1. Let us say that we have the following two decimal (aka floating point number) numbers:
n1 = 3.12345678901234567890899;
n2 = 3.12343478901234567890996;
Which one of the above two numbers is more precise? Which one is more accurate?
Both numbers have 23 digits precision after the decimal points.
Each number is accurate as accurate it should be on its own respect.
2. The meaning of accuracy will be , as I understand, clear from the following discussion:
(a) Let us add the above two numbers of Step-1 manually. We will get --
sum, n = 6.24689157802469135781895
3. Let us add the above two numbers of Step-1 using UNO. We will get --
float n1 = 3.12345678901234567890899;
float n2 = 3.12343478901234567890996;
//By manual calculation, n1+n2 = 6.24689157802469135781895
Serial.println (n1 + n2, 23); //prints: 6.24689149856567382812500
4. Is it the man-made result (6.24689157802469135781895 of Step-2) or the machine-made result (6.24689149856567382812500 of Step-3) which is more accurate? The answers are --
(a) Both results have equal accuracy when we consider 6-digit accuracy after the decimal point.
(b) Man-made result (6.2468915) of Step-2 is more accurate than the machine-made result (6.2468914) of Step-3 if we consider 7-digit accuracy after the decimal point.
5. Where and how have we lost the accuracy?
To get the answer to this question, we need to understand the bit level representation of the floating point number (float) (number with integer and fractional part).

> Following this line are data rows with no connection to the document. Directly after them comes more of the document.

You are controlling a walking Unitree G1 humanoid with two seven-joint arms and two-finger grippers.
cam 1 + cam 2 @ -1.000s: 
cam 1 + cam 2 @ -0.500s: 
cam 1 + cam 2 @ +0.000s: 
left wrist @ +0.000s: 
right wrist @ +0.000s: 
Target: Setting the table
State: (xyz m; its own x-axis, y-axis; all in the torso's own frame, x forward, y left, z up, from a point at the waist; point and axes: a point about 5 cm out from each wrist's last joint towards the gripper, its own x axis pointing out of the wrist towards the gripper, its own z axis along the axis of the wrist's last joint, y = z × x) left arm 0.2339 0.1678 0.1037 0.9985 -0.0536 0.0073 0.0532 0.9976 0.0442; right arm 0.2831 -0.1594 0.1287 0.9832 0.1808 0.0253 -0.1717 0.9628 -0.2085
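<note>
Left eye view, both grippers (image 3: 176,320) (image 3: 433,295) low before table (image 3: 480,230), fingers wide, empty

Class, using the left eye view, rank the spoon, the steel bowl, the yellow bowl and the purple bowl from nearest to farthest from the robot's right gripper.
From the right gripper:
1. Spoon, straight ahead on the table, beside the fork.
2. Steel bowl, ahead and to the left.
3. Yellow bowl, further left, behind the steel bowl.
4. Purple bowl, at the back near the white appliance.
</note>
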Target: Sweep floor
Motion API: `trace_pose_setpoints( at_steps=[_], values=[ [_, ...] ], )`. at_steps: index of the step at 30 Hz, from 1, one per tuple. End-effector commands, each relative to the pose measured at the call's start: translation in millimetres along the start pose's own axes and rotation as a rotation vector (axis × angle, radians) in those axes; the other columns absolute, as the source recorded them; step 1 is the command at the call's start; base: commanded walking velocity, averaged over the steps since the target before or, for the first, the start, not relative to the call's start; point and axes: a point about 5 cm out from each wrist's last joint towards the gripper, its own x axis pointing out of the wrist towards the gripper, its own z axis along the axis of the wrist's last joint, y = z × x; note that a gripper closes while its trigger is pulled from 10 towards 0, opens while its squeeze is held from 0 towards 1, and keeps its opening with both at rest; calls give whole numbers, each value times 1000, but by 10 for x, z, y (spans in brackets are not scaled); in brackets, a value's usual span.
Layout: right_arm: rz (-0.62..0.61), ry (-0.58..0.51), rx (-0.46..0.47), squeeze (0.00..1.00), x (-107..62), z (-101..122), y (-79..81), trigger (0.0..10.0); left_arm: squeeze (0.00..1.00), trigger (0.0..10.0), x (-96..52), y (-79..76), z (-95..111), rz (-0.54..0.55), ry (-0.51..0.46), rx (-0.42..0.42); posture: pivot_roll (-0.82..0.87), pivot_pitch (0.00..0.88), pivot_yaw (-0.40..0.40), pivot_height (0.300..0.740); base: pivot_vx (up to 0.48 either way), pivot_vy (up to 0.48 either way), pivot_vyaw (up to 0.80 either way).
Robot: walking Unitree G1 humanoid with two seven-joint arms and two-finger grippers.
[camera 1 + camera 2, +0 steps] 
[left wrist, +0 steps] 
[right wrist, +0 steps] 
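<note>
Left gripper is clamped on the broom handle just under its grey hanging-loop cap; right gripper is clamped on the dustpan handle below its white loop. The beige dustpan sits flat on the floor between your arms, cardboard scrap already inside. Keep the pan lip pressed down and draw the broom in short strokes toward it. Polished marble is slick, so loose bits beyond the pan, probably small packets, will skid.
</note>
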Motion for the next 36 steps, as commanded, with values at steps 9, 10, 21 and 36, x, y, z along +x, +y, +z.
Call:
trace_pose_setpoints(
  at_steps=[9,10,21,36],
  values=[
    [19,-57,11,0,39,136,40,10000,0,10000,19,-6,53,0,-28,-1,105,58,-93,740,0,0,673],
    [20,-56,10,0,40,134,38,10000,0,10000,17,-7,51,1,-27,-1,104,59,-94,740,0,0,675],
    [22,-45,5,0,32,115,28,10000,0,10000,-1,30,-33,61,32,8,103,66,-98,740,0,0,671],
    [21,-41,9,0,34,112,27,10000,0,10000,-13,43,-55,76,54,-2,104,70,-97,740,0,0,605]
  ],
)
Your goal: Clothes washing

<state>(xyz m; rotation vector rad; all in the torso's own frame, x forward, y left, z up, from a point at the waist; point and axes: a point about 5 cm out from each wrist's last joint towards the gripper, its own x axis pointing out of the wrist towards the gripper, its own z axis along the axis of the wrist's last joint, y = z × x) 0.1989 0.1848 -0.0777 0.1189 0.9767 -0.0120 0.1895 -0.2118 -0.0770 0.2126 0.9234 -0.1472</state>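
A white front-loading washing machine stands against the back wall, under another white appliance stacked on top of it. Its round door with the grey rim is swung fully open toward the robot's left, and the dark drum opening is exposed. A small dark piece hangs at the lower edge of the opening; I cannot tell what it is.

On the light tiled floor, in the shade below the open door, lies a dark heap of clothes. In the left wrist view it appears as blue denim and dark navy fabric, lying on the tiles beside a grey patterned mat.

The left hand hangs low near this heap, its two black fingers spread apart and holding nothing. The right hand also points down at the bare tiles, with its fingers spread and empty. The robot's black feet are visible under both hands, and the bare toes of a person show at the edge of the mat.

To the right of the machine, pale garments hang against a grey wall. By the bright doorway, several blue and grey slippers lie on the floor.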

(a) When we declare/define a float number by: float n1 = 3.12345678901234567890899;, a 32-bit wide bit pattern (4047E6B7) is saved into 4 consecutive memory locations of the MCU. The bit pattern is determined based on the IEEE-754 (aka binary32 format) standard (Fig-1) where 23 bits have been allocated to contain the fractional part of the float number.
Figure-1: binary32 format for the representation of float number
6. How can we improve the accuracy of the machine-made result?
Fig-1 of Step-5 reveals that the accuracy could be improved by allocating more bits for the fractional part of the decimal number. Accordingly, the IEEE-754 standard (aka binary64 format) has come into action (Fig-2) where 52 bits have been allocated to contain the fractional part of the float number.
Figure-2: binary64 format for the representation of float number
(a) In binary64 format, 64-bit wide bit pattern is produced (as per Fig-2) for a float number, and it is saved in an 8 byte consecutive memory locations. For example: for the definition of double n1 = 3.12345678901234567890899;, the 64-bit pattern of 0x4008FCD6E9BA37B3 is saved into memory.
(b) The 64-bit float data type is supported by Arduino DUE with the keyword double.
7. Let us check the improvement of accuracy by dealing the float numbers of Step-1 using binary64 format and Arduino DUE.
double n1 = 3.12345678901234567890899;
double n2 = 3.12343478901234567890996;
Serial.println (n1 + n2, 53);
(a) Man-made result : 6.24689157802469135781895 (23-digit accuracy and 23-digit precision when compared to itself)
(b) binary32 format result : 6.24689149856567382812500 (6-digit accuracy and 23-digit precision when compared to (a))
(c) binary64 format result : 6.24689157802469097191533364821225404739379882812500000 (14-digit accuracy and 53-digit precision when compared to (a) and (b))
We observe that the accuracy has gone up upto 14-digit after decimal point when using binary64 format.
Arduino (DUE) indeed can deal with the situation where higher accuracy and higher precision are demanded in the process of floating point numbers.